KABOOM! Did A School Really Try To Brainwash A Second Grader? [UPDATED]

kaboom-red

The comments to a perfectly sane article about the value of teaching logic and critical thinking in elementary school are fascinating, terrifying, aggravating and all too typical in some ways. For example, it takes just 25 comments or so before some of the participants start calling each other names based on their assumed political views. The entire thread is enlightening reading, but the most provocative part is the discussion sparked by this comment:

If you teach your kids logic they’ll have conflicts with their teachers lol. I know because all of mine have had issues and it should not be this way. My youngest corrected a teacher in the 2nd grade because she was teaching something wrong. My daughter ended up going to ISS(in school suspension). I was called and they said while your daughter was correct, she cannot correct a teacher. They had put my daughter in ISS and wrote on the whiteboard 4=eight and as soon as my daughter agreed with that statement she could go back to class. She was in ISS all day. I was proud of my daughter and disgusted with everyone that would treat a 2nd grade little girl the way they treated her. Was glad that she wasn’t in that school very long.

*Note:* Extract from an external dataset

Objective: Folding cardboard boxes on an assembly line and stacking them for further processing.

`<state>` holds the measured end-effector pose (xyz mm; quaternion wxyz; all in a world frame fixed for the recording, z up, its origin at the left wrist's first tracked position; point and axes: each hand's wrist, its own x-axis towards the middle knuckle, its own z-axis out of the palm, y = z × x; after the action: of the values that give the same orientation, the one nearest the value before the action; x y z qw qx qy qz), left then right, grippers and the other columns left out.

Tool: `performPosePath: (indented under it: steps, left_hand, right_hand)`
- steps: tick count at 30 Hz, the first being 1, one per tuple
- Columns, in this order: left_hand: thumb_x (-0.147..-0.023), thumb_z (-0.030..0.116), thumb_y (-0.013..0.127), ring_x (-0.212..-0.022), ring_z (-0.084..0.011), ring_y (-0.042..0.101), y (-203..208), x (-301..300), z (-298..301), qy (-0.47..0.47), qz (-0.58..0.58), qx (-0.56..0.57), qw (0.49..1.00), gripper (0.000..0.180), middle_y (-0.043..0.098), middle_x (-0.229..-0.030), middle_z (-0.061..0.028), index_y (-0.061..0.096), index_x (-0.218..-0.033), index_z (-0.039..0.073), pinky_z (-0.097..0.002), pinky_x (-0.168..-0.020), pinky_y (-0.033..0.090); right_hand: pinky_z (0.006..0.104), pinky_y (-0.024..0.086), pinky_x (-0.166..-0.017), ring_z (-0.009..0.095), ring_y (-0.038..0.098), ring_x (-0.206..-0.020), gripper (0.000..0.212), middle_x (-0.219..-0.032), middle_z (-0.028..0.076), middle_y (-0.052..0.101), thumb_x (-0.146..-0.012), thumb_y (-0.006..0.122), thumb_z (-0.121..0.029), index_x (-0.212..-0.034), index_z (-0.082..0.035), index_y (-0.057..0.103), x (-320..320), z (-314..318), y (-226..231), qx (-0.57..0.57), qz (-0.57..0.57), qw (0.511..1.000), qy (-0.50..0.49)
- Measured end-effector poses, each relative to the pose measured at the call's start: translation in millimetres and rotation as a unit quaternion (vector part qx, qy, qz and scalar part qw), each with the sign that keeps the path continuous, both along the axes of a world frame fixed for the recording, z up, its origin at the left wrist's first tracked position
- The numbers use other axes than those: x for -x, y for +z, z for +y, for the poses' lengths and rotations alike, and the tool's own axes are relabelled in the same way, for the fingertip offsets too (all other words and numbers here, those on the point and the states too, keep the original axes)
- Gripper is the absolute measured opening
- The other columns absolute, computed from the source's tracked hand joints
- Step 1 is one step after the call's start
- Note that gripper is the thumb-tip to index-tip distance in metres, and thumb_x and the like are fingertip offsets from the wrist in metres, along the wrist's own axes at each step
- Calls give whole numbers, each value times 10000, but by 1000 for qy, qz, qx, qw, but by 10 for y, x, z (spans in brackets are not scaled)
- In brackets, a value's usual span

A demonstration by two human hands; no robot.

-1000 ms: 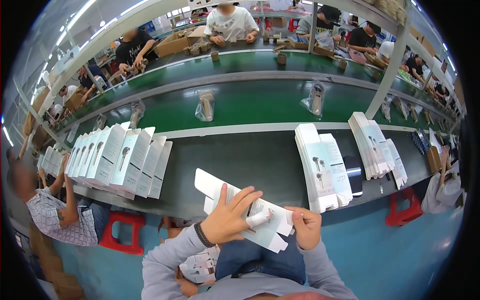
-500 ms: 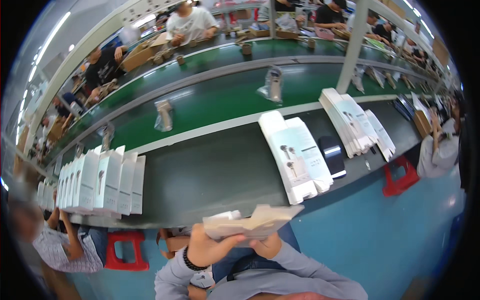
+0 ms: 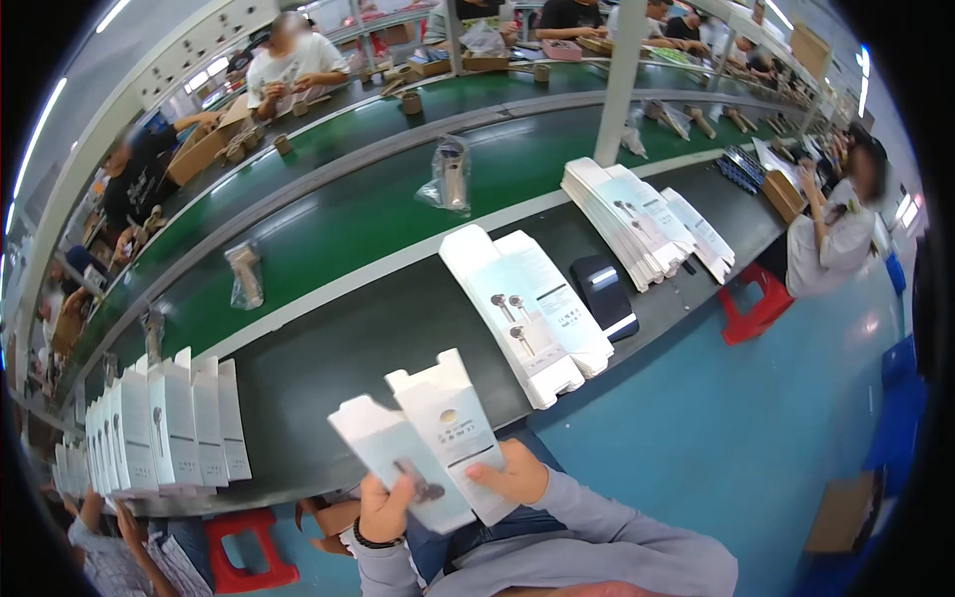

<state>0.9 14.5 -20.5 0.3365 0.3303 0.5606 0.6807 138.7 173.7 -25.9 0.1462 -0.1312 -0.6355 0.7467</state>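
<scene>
Gripping w/ both hands: L hand (image 3: pixel 386 509) pinches one panel, R hand (image 3: pixel 514 474) the other, of a pale blue-and-white carton (image 3: pixel 435 438), held at the bench (image 3: pixel 318 368) edge, near L side of the flat carton stack (image 3: pixel 527 318). Approx. 1 sec ago, carton lay flat under a spread L hand; ½ sec ago it tipped edge-on; now two printed panels face up, angled apart, each w/ its own thumb on top. For the work in hand, that reads as handling mid-way: carton turned, not yet squared up. Fingers beneath hidden. Dark phone-like device (image 3: pixel 604 297) sits just R of stack; standing cartons (image 3: pixel 169 428) line up well L of it; bagged item (image 3: pixel 453 174) rests beyond it on green belt (image 3: pixel 348 244).
</scene>
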Motion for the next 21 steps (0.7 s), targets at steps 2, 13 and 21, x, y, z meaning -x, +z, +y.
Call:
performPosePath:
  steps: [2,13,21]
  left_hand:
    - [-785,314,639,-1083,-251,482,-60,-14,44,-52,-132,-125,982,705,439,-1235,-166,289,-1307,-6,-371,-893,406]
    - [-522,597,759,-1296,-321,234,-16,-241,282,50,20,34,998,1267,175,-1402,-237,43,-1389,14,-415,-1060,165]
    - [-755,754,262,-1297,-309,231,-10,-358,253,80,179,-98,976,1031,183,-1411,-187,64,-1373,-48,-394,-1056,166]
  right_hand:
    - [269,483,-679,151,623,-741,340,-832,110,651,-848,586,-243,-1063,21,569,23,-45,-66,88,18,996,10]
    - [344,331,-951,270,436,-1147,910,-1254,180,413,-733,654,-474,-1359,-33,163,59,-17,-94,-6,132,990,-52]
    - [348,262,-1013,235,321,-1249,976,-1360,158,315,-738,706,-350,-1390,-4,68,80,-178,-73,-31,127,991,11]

This is also the source of the KABOOM!, as you can see. North Korean brain-washing methods have apparently penetrated some parts of the American teaching establishment. My head exploded in protest, but I can’t say I’m surprised.

Some random observations, and then I’ll leave the reactions to you:

  • I am afraid to even consider what I might do if I found that a school had tried to force my child to acknowledge that “4=eight.” I also find it ominous that the obvious progressive in the discussion attempts to spin this as something other than an outrage, and to turn the complaining parent into the villain.
  • That guy writes in part,

“You clearly have a narrative. I have no idea how much of that narrative is accurate or inaccurate, but the totality with which it divides the world into the good “in-group” (you and your children) and the bad “out-group” (the public schools and everyone who works in them) strongly suggests that it is a heavily (attribution) biased narrative in a textbook way. And what your narrative suggests, bundled up with this harshly expressed set of biases, is a striking lack of empathy. The rest of the world is full of malice for failing to accommodate you in every way; you alone are virtuous in your fight to ensure that they do. (I’m not surprised to see you declare, downthread, that liberals are “bat shit crazy,” since the current right-wing in America is strongly characterized by a lack of empathy for others and a strong belief that the world exists to privilege you, at everyone else’s expense.)”…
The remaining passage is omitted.